Oh ya, yang terakhir
tidak sopan. Seperti yang saya sebutkan di awal tadi ini seperti foreplay yang
tidak mau membawa kamu menuju klimaks. Alasannya? Sekuel!! Ya, waspadalah. Fifty Shades of Grey meman berhasil
membuat penonton gelisah tapi bukan dengan menggoda fantasi dan imajinasi
mereka melainkan gelisah dengan kekakuan yang ia tampilkan dengan gerak
mondar-mandir yang lamban bersama dialog yang menggelikan, meskipun beberapa hal konyol bisa dibilang terasa cukup menghibur. Tidak
mengintimidasi, tidak intens, tidak pintar, dan hingga akhir ia hanya ingin
menggoda sehingga juga tidak sopan. Fifty
Shades of Grey mungkin tidak membosankan tapi ia merupakan kumpulan imajinasi yang melelahkan. Acceptable? Maybe yes. Boring? Probably. Dissapointing? Absolutely yes. A softcore porn version of Cinderella, it’s like a foreplay
without climax.
Sebagai penggemar novel dari E.L James ini, saya absolutely agree with this review!
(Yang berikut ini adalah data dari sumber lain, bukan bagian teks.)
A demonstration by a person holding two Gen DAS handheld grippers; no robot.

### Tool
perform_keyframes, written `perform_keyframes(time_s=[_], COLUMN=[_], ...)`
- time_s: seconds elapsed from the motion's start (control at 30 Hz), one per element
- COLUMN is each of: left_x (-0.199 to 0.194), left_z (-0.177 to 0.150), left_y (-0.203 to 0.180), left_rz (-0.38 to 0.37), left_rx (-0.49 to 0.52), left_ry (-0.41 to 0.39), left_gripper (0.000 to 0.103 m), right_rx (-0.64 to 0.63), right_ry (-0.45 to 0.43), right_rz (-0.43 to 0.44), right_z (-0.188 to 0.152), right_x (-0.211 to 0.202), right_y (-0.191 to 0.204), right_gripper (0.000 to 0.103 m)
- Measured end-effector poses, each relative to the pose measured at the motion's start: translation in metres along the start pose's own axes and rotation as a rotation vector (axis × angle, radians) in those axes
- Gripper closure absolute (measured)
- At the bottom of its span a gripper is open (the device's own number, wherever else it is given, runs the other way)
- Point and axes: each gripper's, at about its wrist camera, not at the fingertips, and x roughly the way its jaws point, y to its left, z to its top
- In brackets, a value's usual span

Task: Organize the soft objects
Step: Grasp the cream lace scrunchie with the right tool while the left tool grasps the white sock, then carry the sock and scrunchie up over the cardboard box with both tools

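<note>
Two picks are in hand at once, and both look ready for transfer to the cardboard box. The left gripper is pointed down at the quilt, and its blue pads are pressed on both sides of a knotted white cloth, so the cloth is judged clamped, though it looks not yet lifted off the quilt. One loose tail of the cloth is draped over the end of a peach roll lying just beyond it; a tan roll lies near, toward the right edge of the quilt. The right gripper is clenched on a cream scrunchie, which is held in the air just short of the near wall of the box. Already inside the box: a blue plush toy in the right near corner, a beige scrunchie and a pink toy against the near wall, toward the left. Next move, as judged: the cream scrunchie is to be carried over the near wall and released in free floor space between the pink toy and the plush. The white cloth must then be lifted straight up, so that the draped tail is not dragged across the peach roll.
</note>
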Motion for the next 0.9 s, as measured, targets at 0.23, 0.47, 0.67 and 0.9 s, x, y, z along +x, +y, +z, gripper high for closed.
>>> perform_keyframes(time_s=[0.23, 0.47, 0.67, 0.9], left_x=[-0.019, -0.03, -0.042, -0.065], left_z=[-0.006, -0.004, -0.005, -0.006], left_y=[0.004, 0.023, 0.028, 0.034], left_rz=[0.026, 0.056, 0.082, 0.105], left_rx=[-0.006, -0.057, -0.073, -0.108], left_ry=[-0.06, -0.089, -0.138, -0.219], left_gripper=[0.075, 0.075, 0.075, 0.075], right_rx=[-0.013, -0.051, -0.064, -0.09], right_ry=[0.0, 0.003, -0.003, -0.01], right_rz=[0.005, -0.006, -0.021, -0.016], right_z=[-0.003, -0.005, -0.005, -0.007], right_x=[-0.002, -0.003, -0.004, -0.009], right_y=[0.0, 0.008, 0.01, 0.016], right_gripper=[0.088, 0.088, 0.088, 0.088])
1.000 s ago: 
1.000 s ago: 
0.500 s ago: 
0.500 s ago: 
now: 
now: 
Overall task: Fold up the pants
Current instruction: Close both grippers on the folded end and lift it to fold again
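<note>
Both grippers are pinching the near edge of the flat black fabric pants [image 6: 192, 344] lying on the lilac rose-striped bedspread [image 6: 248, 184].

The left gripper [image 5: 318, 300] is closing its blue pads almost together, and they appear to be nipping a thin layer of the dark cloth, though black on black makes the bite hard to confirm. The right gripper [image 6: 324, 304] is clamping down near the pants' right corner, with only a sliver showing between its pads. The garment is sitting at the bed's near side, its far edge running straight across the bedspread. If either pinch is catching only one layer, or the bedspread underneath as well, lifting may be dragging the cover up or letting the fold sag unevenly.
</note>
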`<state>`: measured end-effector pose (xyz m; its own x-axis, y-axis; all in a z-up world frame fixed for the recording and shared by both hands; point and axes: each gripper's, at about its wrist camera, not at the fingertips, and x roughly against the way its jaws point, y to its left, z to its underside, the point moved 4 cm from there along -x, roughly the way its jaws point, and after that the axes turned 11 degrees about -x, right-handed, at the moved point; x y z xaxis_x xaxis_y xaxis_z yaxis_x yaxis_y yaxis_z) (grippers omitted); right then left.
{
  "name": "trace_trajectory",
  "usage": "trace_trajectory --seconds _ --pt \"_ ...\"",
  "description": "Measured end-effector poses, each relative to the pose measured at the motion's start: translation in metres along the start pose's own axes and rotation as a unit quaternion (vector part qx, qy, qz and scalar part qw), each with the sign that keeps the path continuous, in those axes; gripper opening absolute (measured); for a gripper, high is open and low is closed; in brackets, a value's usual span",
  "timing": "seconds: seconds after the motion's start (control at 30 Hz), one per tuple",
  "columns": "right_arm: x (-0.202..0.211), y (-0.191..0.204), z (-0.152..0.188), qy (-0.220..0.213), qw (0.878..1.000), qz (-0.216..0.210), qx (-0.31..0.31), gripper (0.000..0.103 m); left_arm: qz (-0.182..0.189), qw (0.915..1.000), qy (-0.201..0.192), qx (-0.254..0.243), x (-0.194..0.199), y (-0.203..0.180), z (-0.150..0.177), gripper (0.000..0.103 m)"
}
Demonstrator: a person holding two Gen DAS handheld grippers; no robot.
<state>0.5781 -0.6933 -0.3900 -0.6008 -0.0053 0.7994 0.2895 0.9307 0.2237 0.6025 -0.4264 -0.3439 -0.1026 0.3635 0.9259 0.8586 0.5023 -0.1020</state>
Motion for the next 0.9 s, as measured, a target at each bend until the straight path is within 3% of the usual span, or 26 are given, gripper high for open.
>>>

ReplyDeleteyep....jamie terlalu manis untuk jadi Mr.grey kurang gelap,intense,misterius dan garang hahahahaha :) kak @riringina recommend film YA yg bagus dong XO
ReplyDeleteSemua perasaan saya terhadap film ini tertumpahkan dalam review ini. I mean, Twilight film yang menyek2, FSOG? Entahlah.. Chemistrynya benar2 hancur, romancenya juga gak dapet, adegan sex-nya pun payah. Saya tertawa geli ketika Ana bilang mengintimidasi.. Seriously? Kalau yang semacam itu mengintimidasi, mungkin si Ana bakal kecing berdiri kalo ketemu dr. Hannibal Lecter di Silence of The Lamb.